Exercise: A faithful copy is needed of the lines below from the one with "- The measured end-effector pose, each" up to and including the one with "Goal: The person"; set it down with no pictures and no other lines.

=-=-=

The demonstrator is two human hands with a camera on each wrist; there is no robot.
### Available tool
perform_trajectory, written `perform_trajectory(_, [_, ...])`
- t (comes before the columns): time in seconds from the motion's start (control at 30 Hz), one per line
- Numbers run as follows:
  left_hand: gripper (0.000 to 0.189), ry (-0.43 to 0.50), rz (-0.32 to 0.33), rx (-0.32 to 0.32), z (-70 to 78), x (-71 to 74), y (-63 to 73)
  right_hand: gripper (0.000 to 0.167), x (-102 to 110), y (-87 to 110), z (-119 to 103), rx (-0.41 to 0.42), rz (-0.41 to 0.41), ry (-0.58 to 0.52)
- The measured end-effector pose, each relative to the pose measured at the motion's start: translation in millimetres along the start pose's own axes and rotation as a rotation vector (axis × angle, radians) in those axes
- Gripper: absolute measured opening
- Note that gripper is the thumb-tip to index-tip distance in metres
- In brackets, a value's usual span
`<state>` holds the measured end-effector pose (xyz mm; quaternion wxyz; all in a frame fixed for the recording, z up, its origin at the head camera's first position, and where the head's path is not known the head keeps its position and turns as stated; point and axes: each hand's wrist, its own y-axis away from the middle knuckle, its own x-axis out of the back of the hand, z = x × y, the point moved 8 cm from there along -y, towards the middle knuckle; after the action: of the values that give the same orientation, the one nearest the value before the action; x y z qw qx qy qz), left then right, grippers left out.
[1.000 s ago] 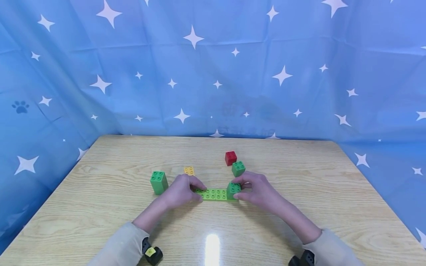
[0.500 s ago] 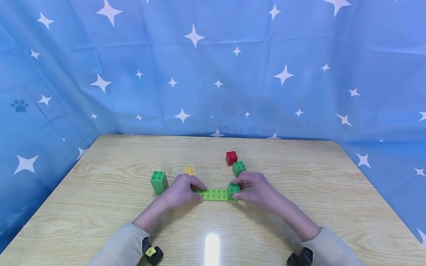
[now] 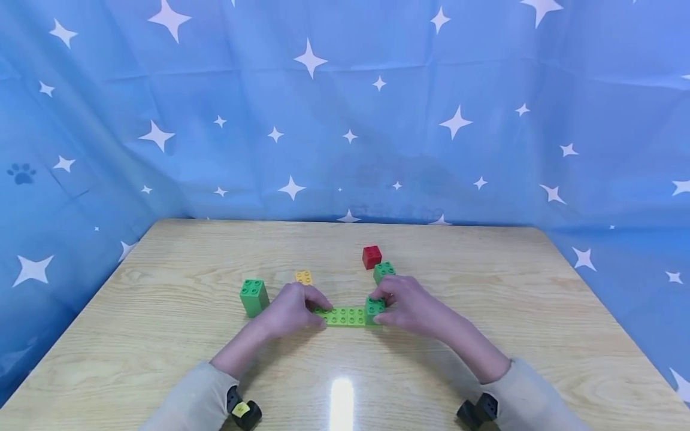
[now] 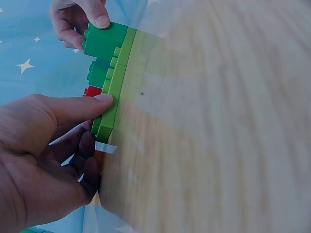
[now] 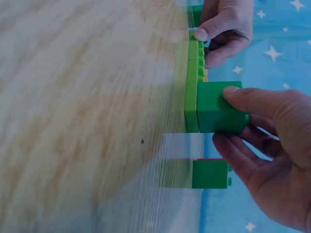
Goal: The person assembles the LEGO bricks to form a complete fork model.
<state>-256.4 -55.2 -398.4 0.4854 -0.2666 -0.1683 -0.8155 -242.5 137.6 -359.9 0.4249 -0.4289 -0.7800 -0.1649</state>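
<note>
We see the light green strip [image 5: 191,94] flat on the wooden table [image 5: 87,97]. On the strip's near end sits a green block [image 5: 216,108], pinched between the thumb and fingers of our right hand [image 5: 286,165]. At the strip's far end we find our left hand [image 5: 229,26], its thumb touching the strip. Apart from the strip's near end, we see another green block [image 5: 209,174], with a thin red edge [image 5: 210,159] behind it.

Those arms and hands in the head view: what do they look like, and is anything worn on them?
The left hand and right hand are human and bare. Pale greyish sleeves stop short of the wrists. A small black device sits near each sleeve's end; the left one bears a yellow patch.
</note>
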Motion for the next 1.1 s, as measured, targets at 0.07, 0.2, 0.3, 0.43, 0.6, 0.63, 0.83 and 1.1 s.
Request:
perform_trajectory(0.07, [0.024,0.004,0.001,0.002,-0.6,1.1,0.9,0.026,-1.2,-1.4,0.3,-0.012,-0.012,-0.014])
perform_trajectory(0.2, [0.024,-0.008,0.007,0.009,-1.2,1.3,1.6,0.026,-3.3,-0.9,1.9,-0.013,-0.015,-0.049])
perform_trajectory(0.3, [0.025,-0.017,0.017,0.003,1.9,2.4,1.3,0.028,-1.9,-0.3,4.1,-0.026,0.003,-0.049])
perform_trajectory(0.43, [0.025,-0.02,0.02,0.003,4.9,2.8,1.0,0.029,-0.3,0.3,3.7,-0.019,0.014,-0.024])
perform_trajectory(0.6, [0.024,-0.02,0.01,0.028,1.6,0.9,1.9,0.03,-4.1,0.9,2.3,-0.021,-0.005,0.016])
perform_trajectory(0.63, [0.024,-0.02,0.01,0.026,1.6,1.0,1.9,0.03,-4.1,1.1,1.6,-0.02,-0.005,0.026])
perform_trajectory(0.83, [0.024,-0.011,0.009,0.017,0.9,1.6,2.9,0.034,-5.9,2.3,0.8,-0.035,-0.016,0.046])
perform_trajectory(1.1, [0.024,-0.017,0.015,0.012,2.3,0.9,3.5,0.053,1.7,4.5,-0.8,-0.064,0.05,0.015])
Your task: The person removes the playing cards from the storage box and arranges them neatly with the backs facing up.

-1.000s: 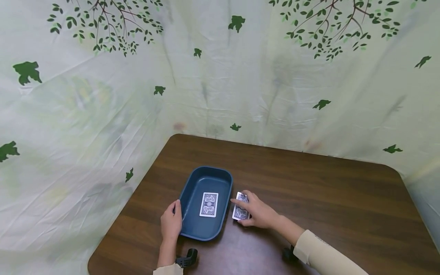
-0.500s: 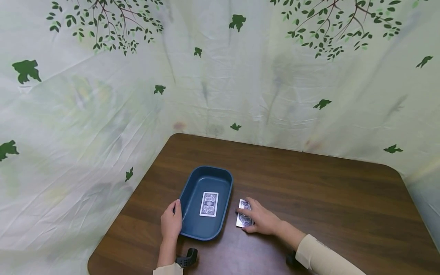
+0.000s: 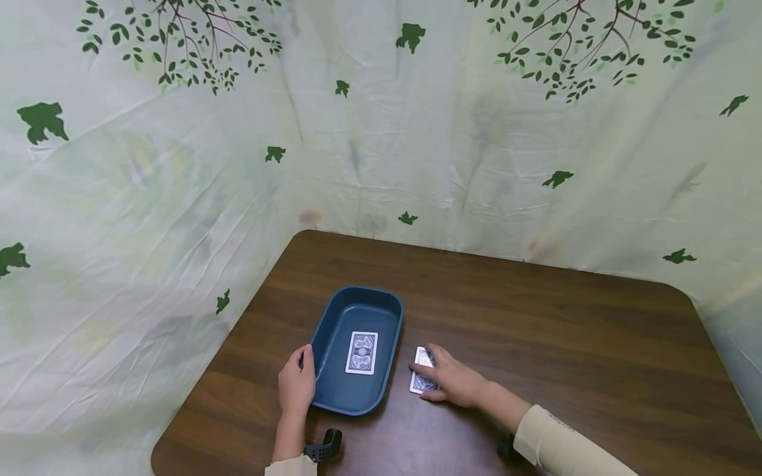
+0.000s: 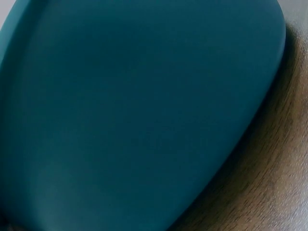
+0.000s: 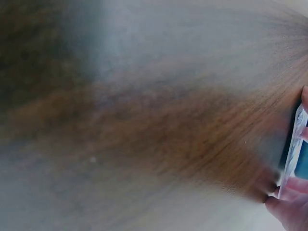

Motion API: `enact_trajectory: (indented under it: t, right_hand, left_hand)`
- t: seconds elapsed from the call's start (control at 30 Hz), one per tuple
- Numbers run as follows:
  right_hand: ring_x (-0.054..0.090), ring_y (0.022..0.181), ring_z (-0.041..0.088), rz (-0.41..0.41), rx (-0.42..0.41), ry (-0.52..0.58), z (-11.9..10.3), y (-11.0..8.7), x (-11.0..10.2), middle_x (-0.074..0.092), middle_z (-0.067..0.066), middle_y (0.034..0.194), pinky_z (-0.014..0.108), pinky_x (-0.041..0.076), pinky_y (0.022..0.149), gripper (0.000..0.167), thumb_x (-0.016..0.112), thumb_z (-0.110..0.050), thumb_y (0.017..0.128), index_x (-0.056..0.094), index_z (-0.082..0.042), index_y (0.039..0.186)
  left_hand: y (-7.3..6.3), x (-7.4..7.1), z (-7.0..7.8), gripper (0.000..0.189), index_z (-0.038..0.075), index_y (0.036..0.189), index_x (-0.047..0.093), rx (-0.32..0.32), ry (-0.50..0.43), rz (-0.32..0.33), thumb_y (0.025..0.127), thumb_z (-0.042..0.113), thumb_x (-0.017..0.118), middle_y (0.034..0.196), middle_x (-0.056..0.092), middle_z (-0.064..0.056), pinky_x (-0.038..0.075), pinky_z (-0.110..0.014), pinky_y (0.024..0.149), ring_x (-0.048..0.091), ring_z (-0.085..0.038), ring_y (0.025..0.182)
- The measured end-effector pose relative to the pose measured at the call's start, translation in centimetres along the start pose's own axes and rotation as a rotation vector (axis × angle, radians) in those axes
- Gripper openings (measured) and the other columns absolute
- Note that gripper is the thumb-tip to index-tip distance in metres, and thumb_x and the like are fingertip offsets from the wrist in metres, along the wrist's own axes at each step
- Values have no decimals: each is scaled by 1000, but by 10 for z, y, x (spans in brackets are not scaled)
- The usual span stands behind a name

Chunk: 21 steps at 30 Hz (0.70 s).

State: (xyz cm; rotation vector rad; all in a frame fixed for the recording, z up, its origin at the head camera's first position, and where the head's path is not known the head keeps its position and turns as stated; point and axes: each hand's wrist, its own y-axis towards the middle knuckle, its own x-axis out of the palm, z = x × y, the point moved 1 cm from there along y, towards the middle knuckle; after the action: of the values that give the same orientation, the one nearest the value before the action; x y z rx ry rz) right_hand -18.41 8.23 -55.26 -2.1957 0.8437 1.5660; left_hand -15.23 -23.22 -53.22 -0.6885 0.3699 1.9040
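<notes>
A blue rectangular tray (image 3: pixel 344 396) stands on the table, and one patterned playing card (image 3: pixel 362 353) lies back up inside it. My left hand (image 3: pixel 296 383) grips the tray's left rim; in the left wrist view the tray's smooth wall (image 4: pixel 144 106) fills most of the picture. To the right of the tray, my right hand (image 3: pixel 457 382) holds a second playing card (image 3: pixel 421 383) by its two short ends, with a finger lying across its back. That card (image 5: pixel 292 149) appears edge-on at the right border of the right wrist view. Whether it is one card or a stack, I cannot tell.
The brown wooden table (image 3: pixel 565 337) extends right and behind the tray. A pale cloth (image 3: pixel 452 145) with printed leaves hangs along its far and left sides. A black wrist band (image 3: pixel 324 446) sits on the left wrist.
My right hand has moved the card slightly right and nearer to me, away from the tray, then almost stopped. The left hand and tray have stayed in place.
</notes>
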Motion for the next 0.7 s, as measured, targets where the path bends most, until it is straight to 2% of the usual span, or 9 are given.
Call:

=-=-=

Written reply:
- The measured end-effector pose, each relative to the pose measured at the motion's start: translation in millimetres along the start pose's own axes and rotation as a rotation vector (axis × angle, radians) in those axes
- Gripper: absolute measured opening
- Note that gripper is the thumb-tip to index-tip distance in metres
- In brackets, a value's usual span
`<state>` holds the measured end-effector pose (xyz mm; quaternion wxyz; all in a frame fixed for the recording, z up, its origin at the head camera's first position, and where the head's path is not known the head keeps its position and turns as stated; point and axes: each hand's wrist, its own y-axis away from the middle knuckle, its own x-axis out of the back of the hand, z = x × y, the point moved 8 cm from there along -y, towards the middle knuckle; after the action: of the values that give the same orientation, the one nearest the value before the action; x y z qw qx qy qz), left then right, grippers left out.
[1.000 s ago] 
[0.500 s ago] 
[now] 
[now] 
[now] 
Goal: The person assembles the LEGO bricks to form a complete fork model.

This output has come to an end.